◆ What is being asked: From the data, copy out every line in which the word "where" appears.

⁂

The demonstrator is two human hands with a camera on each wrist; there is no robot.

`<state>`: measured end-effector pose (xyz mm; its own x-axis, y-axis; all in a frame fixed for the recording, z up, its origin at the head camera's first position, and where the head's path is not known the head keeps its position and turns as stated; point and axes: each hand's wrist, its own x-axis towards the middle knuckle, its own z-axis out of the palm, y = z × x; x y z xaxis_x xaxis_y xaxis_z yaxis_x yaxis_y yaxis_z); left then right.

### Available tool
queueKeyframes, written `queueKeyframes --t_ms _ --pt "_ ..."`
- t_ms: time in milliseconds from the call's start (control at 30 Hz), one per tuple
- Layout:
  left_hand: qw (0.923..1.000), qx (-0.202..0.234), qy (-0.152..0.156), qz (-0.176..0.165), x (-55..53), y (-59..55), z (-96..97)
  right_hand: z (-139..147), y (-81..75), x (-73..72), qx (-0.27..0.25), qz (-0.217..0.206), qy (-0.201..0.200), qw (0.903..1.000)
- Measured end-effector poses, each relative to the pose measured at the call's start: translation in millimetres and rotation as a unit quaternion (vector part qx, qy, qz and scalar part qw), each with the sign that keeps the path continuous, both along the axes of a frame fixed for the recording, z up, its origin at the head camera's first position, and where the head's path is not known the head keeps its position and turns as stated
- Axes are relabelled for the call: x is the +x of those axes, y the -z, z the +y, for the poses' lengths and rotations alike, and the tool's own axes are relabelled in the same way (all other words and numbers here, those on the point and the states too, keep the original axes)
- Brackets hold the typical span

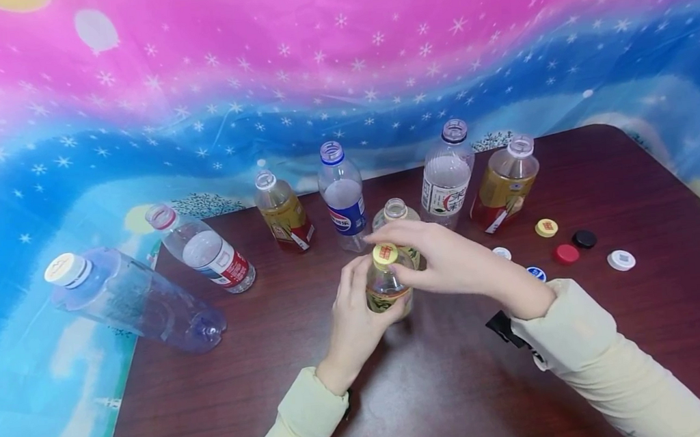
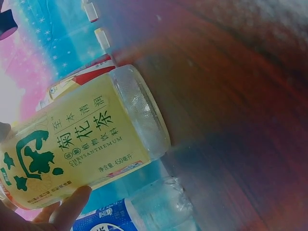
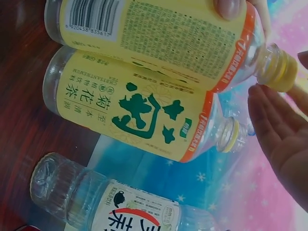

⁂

◆ Written answer:
`<state>`: measured end-effector pose (xyz mm; its own x-axis, y-axis; all in a frame fixed for the recording, z up, its origin at the head camera's first position, and where the head's path is not known the head keeps its position and turns as stated; point and axes: each hand's wrist, its own x-axis towards the middle knuckle, its own z-axis out of the palm, y = z × x; x y z xaxis_x xaxis_y xaxis_z yaxis_x yaxis_y yaxis_z); left then right.
- Measured end-effector poses, each relative to the pose measured at the call's start: translation in millimetres and rotation as a unit quaternion (vector part qx, qy, qz and scalar part qw), each with the sign that keeps the path continuous, both along the axes of a frame fixed for the recording, z up, its origin at the head camera's first position, and where the head's path is not known the head keeps its position and turns as stated

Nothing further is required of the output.